The retarded release of BMP-2 from heparinized collagen scaffolds was characterized by a reduced initial burst release phase followed by a controlled and prolonged release of the growth factor when compared to the other samples. Interestingly, the release of BMP-2 from a collagen coating shows a similar profile with a slightly higher burst release compared to the collagen/heparin conjugate coating. Furthermore, higher concentration of BMP-2 was retained on the hydroxyapatite/collagen/heparin samples when compared with other the other conditions. As previously stated, heparin affinity to BMP-2 allows the later to act as a reservoir for the molecule, hindering its release form the overall system, hence acting as an advantage on the controlled release.
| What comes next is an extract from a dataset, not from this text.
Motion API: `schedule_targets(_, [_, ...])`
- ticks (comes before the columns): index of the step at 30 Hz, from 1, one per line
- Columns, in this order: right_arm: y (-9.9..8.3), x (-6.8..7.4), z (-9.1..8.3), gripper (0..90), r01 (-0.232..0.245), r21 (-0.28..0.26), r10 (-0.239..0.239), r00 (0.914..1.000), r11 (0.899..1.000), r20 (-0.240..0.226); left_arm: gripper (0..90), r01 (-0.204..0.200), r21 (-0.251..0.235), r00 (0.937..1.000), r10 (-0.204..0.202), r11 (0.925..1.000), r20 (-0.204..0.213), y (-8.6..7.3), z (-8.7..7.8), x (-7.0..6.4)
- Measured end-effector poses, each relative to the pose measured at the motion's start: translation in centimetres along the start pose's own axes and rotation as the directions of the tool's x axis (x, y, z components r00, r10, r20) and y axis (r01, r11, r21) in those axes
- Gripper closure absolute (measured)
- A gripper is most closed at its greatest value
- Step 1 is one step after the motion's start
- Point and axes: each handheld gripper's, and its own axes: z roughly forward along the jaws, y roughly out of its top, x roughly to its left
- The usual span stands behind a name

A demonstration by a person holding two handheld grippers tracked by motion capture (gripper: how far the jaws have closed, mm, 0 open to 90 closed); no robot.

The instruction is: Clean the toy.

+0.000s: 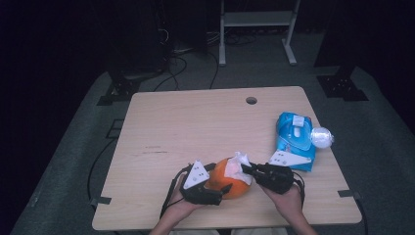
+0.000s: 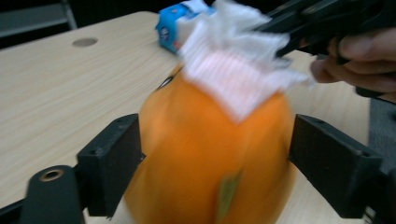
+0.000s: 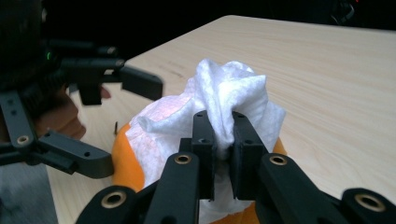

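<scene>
Right gripper view: the right gripper (image 3: 223, 140) is clenched on a crumpled white paper wipe (image 3: 219, 98), its two jaws pinching a fold of the sheet. The wipe drapes over the top of a round orange plastic pumpkin (image 3: 125, 163). Left gripper view: the left gripper (image 2: 215, 158) grasps the pumpkin (image 2: 205, 158), one jaw pressed against each flank; motion blur softens the fruit's outline. High view: the left gripper (image 1: 215, 188) and the right gripper (image 1: 252, 171) meet at the pumpkin (image 1: 229, 178), which rests on the light wooden table (image 1: 195, 127) near the middle of its near edge, with the wipe (image 1: 239, 164) on its right upper side. A blue wet-wipe packet (image 1: 294, 139) lies near the right edge, and a clear crumpled plastic ball (image 1: 321, 137) is touching its right side.
</scene>
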Motion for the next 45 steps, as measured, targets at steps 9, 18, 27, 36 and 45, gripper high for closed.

In bone tissue engineering, scaffold materials are the current strategy to repair bony tissue and to locally deliver growth factors of interest, namely BMP-2. During this process, it is important to maintain a constant and sustained release of the growth factors from the scaffold [27]. Compared with other scaffold materials, HA XL Hep possess adequate mechanical properties [28] and superior bioactivity when used in bone tissue engineering applications [26] as previously reported by our findings. Moreover, the composites investigated in this study exhibited good absorption and sustained release of BMP-2 over a 7-day period in vitro. These findings suggest that HA XL Hep scaffolds have the potential to serve as a controlled-release carrier of BMP-2 which would be potentially useful as a bone regenerative material.

5 Conclusion

In order to investigate the possibility of using macroporous hydroxyapatite/collagen scaffolds as a controlled-release carrier of BMP-2, this work examined the absorption of BMP-2 and the release kinetics of BMP-2 from hydroxyapatite/collagen scaffolds in vitro. To ensure a controlled and sustained delivery of BMP-2, heparin was included onto the system. It was observed that the presence of heparin severely reduces the characteristic initial burst release phase, hence, the release profile of BMP-2 could be sustained for 7 days in vitro and in a controlled manner. Moreover, our results suggest that these materials have the potential to function as a carriers for drug delivery systems and to be applicable as a scaffold material in bone tissue as previously reported in our findings.